Information architecture (IA) is the skeleton of a site: how sections are organized, how pages are connected, what routes users take to reach needed content. Poor architecture is invisible to the eye, but it kills conversion — people simply can't find what they came for.

What's Included in IA Design

Work begins not with drawing diagrams, but with content inventory and understanding business goals. Typical process looks like:

  1. Content audit — compile complete registry of existing or planned pages, their types and relationships
  2. User task analysis — what exactly people search for on site, what words they use
  3. Grouping and hierarchy — card sorting or tree testing to verify grouping logic
  4. Site map building — visual diagram of all sections with nesting depth
  5. Taxonomy definition — categories, tags, filters for content sites and catalogs

Deep Dive: Card Sorting and Tree Testing

This is the most underestimated tool in design. Instead of guessing how users mentally group services or products, we conduct research directly.

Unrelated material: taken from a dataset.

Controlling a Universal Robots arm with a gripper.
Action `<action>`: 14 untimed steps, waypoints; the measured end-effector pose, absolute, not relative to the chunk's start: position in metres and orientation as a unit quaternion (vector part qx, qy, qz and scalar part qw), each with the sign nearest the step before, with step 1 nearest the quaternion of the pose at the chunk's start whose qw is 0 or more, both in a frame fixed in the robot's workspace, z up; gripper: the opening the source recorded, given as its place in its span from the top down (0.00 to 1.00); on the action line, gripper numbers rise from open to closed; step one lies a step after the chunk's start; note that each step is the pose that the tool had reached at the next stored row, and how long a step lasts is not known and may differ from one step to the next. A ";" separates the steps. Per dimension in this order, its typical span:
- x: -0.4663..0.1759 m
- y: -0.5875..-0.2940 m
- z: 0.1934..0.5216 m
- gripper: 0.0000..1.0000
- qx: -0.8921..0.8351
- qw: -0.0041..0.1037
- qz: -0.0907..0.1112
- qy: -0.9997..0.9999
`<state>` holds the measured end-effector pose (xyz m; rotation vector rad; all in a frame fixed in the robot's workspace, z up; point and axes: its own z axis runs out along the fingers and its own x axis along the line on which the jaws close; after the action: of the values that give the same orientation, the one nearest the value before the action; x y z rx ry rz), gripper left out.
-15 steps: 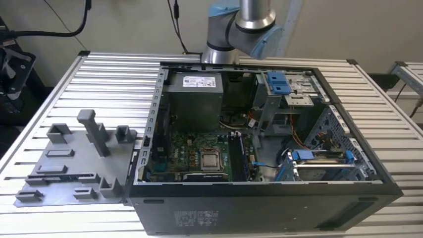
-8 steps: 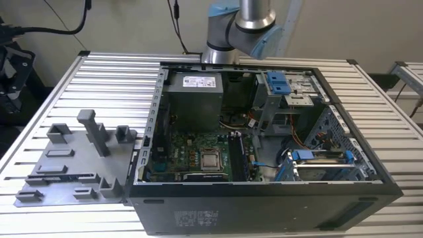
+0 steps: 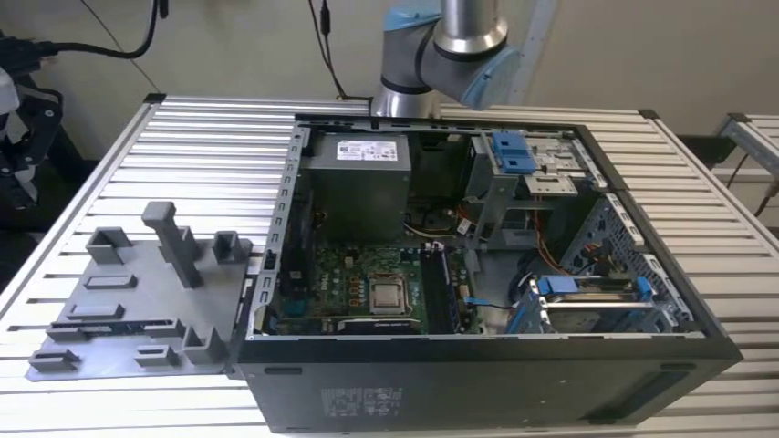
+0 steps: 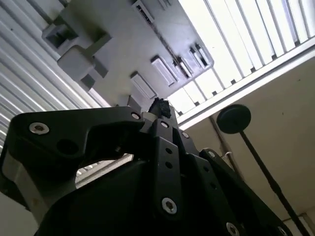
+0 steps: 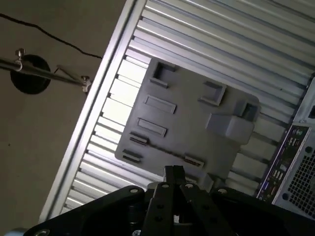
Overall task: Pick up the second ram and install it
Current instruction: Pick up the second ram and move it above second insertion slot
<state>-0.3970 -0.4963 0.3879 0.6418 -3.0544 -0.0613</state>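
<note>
An open computer case [image 3: 487, 383] is lying on a bench [image 3: 195, 155] made of metal slats. Just beside it, on the exterior view's left, a flat grey tray [image 3: 134, 292] is sitting on the bench. A tall post [image 3: 171, 237] is standing up from the tray. The arm [image 3: 457, 36] is reaching up at the far side of the case.

The second ram [image 3: 88, 326] seems to be resting in the tray, in a long slot near the tray's front edge. It is showing as a thin dark strip standing on its edge. In the first wrist view the same strip [image 5: 162, 149] is running between two small dark clips.

The fingers [image 5: 169, 173] are pressing together, and nothing is sitting between them. They are hanging well above the tray [image 5: 192, 123] and pointing down at it, close to the ram's slot. In the second wrist view the fingers [image 4: 158, 104] are pointing at the tray [image 4: 128, 44] too.
</note>
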 end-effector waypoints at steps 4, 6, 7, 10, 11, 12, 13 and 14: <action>-0.397 -0.496 0.388 0.89 0.239 0.011 -0.019 -0.971; -0.397 -0.496 0.388 0.89 0.255 0.011 -0.018 -0.967; -0.397 -0.496 0.388 0.89 0.261 0.011 -0.018 -0.965; -0.397 -0.496 0.388 0.89 0.275 0.011 -0.018 -0.961; -0.397 -0.496 0.388 0.89 0.277 0.011 -0.018 -0.961; -0.397 -0.496 0.388 0.89 0.282 0.011 -0.018 -0.959; -0.397 -0.496 0.388 0.89 0.289 0.011 -0.018 -0.957; -0.397 -0.496 0.388 0.89 0.298 0.011 -0.018 -0.954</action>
<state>-0.3970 -0.4962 0.3879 0.9282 -2.9768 -0.0553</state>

Open card sorting — participant names groups themselves and arranges cards with page names. Tools: Maze, Optimal Workshop, UXtweak. Output is dendrogram — similarity matrix showing what users consistently place together.

Tree testing — inverse task: give ready navigation tree and ask to find specific things. Metrics: success rate, directness (found directly or wandering), time-on-task. If success rate below 70% on key tasks — architecture needs reworking.

Real example: for B2B logistics automation service, tree testing with 40 participants revealed "Integrations" section users looked for in four different places — in "Settings", "API", "Partners". Solution: duplicate entry points + section rename. Success rate grew from 52% to 84%.

Nesting Depth and Three-Click Rule

Three-click rule is popular myth. Real research (Nielsen Norman Group, 2014) shows: number of clicks itself doesn't affect satisfaction, path predictability matters. Users tolerate 5 clicks if each is obvious.

Nevertheless, practical guidelines:

Site Type Recommended Depth Comment
Corporate site 2–3 levels More — content fragments to meaninglessness
E-commerce 3–4 levels Category → subcategory → product
News portal 2–3 levels Category → article, tags as flat navigation
SaaS product 2–4 levels Depends on feature count and user roles

Artifacts We Deliver

After IA design client receives:

  • Site map in FigJam or Miro format (interactive, with comments)
  • Taxonomy as table: categories, subcategories, attributes
  • Content matrix: what page types are needed, what fields and blocks on each
  • Card sorting / tree testing report with data visualization and conclusions

Timeline

Information architecture design for typical corporate site (15–40 pages) — 5–10 working days. Large portal or SaaS with multiple user roles — 2–4 weeks including research.

Architecture is investment that pays off at development stage: more accurate IA means fewer reworking in code and content later.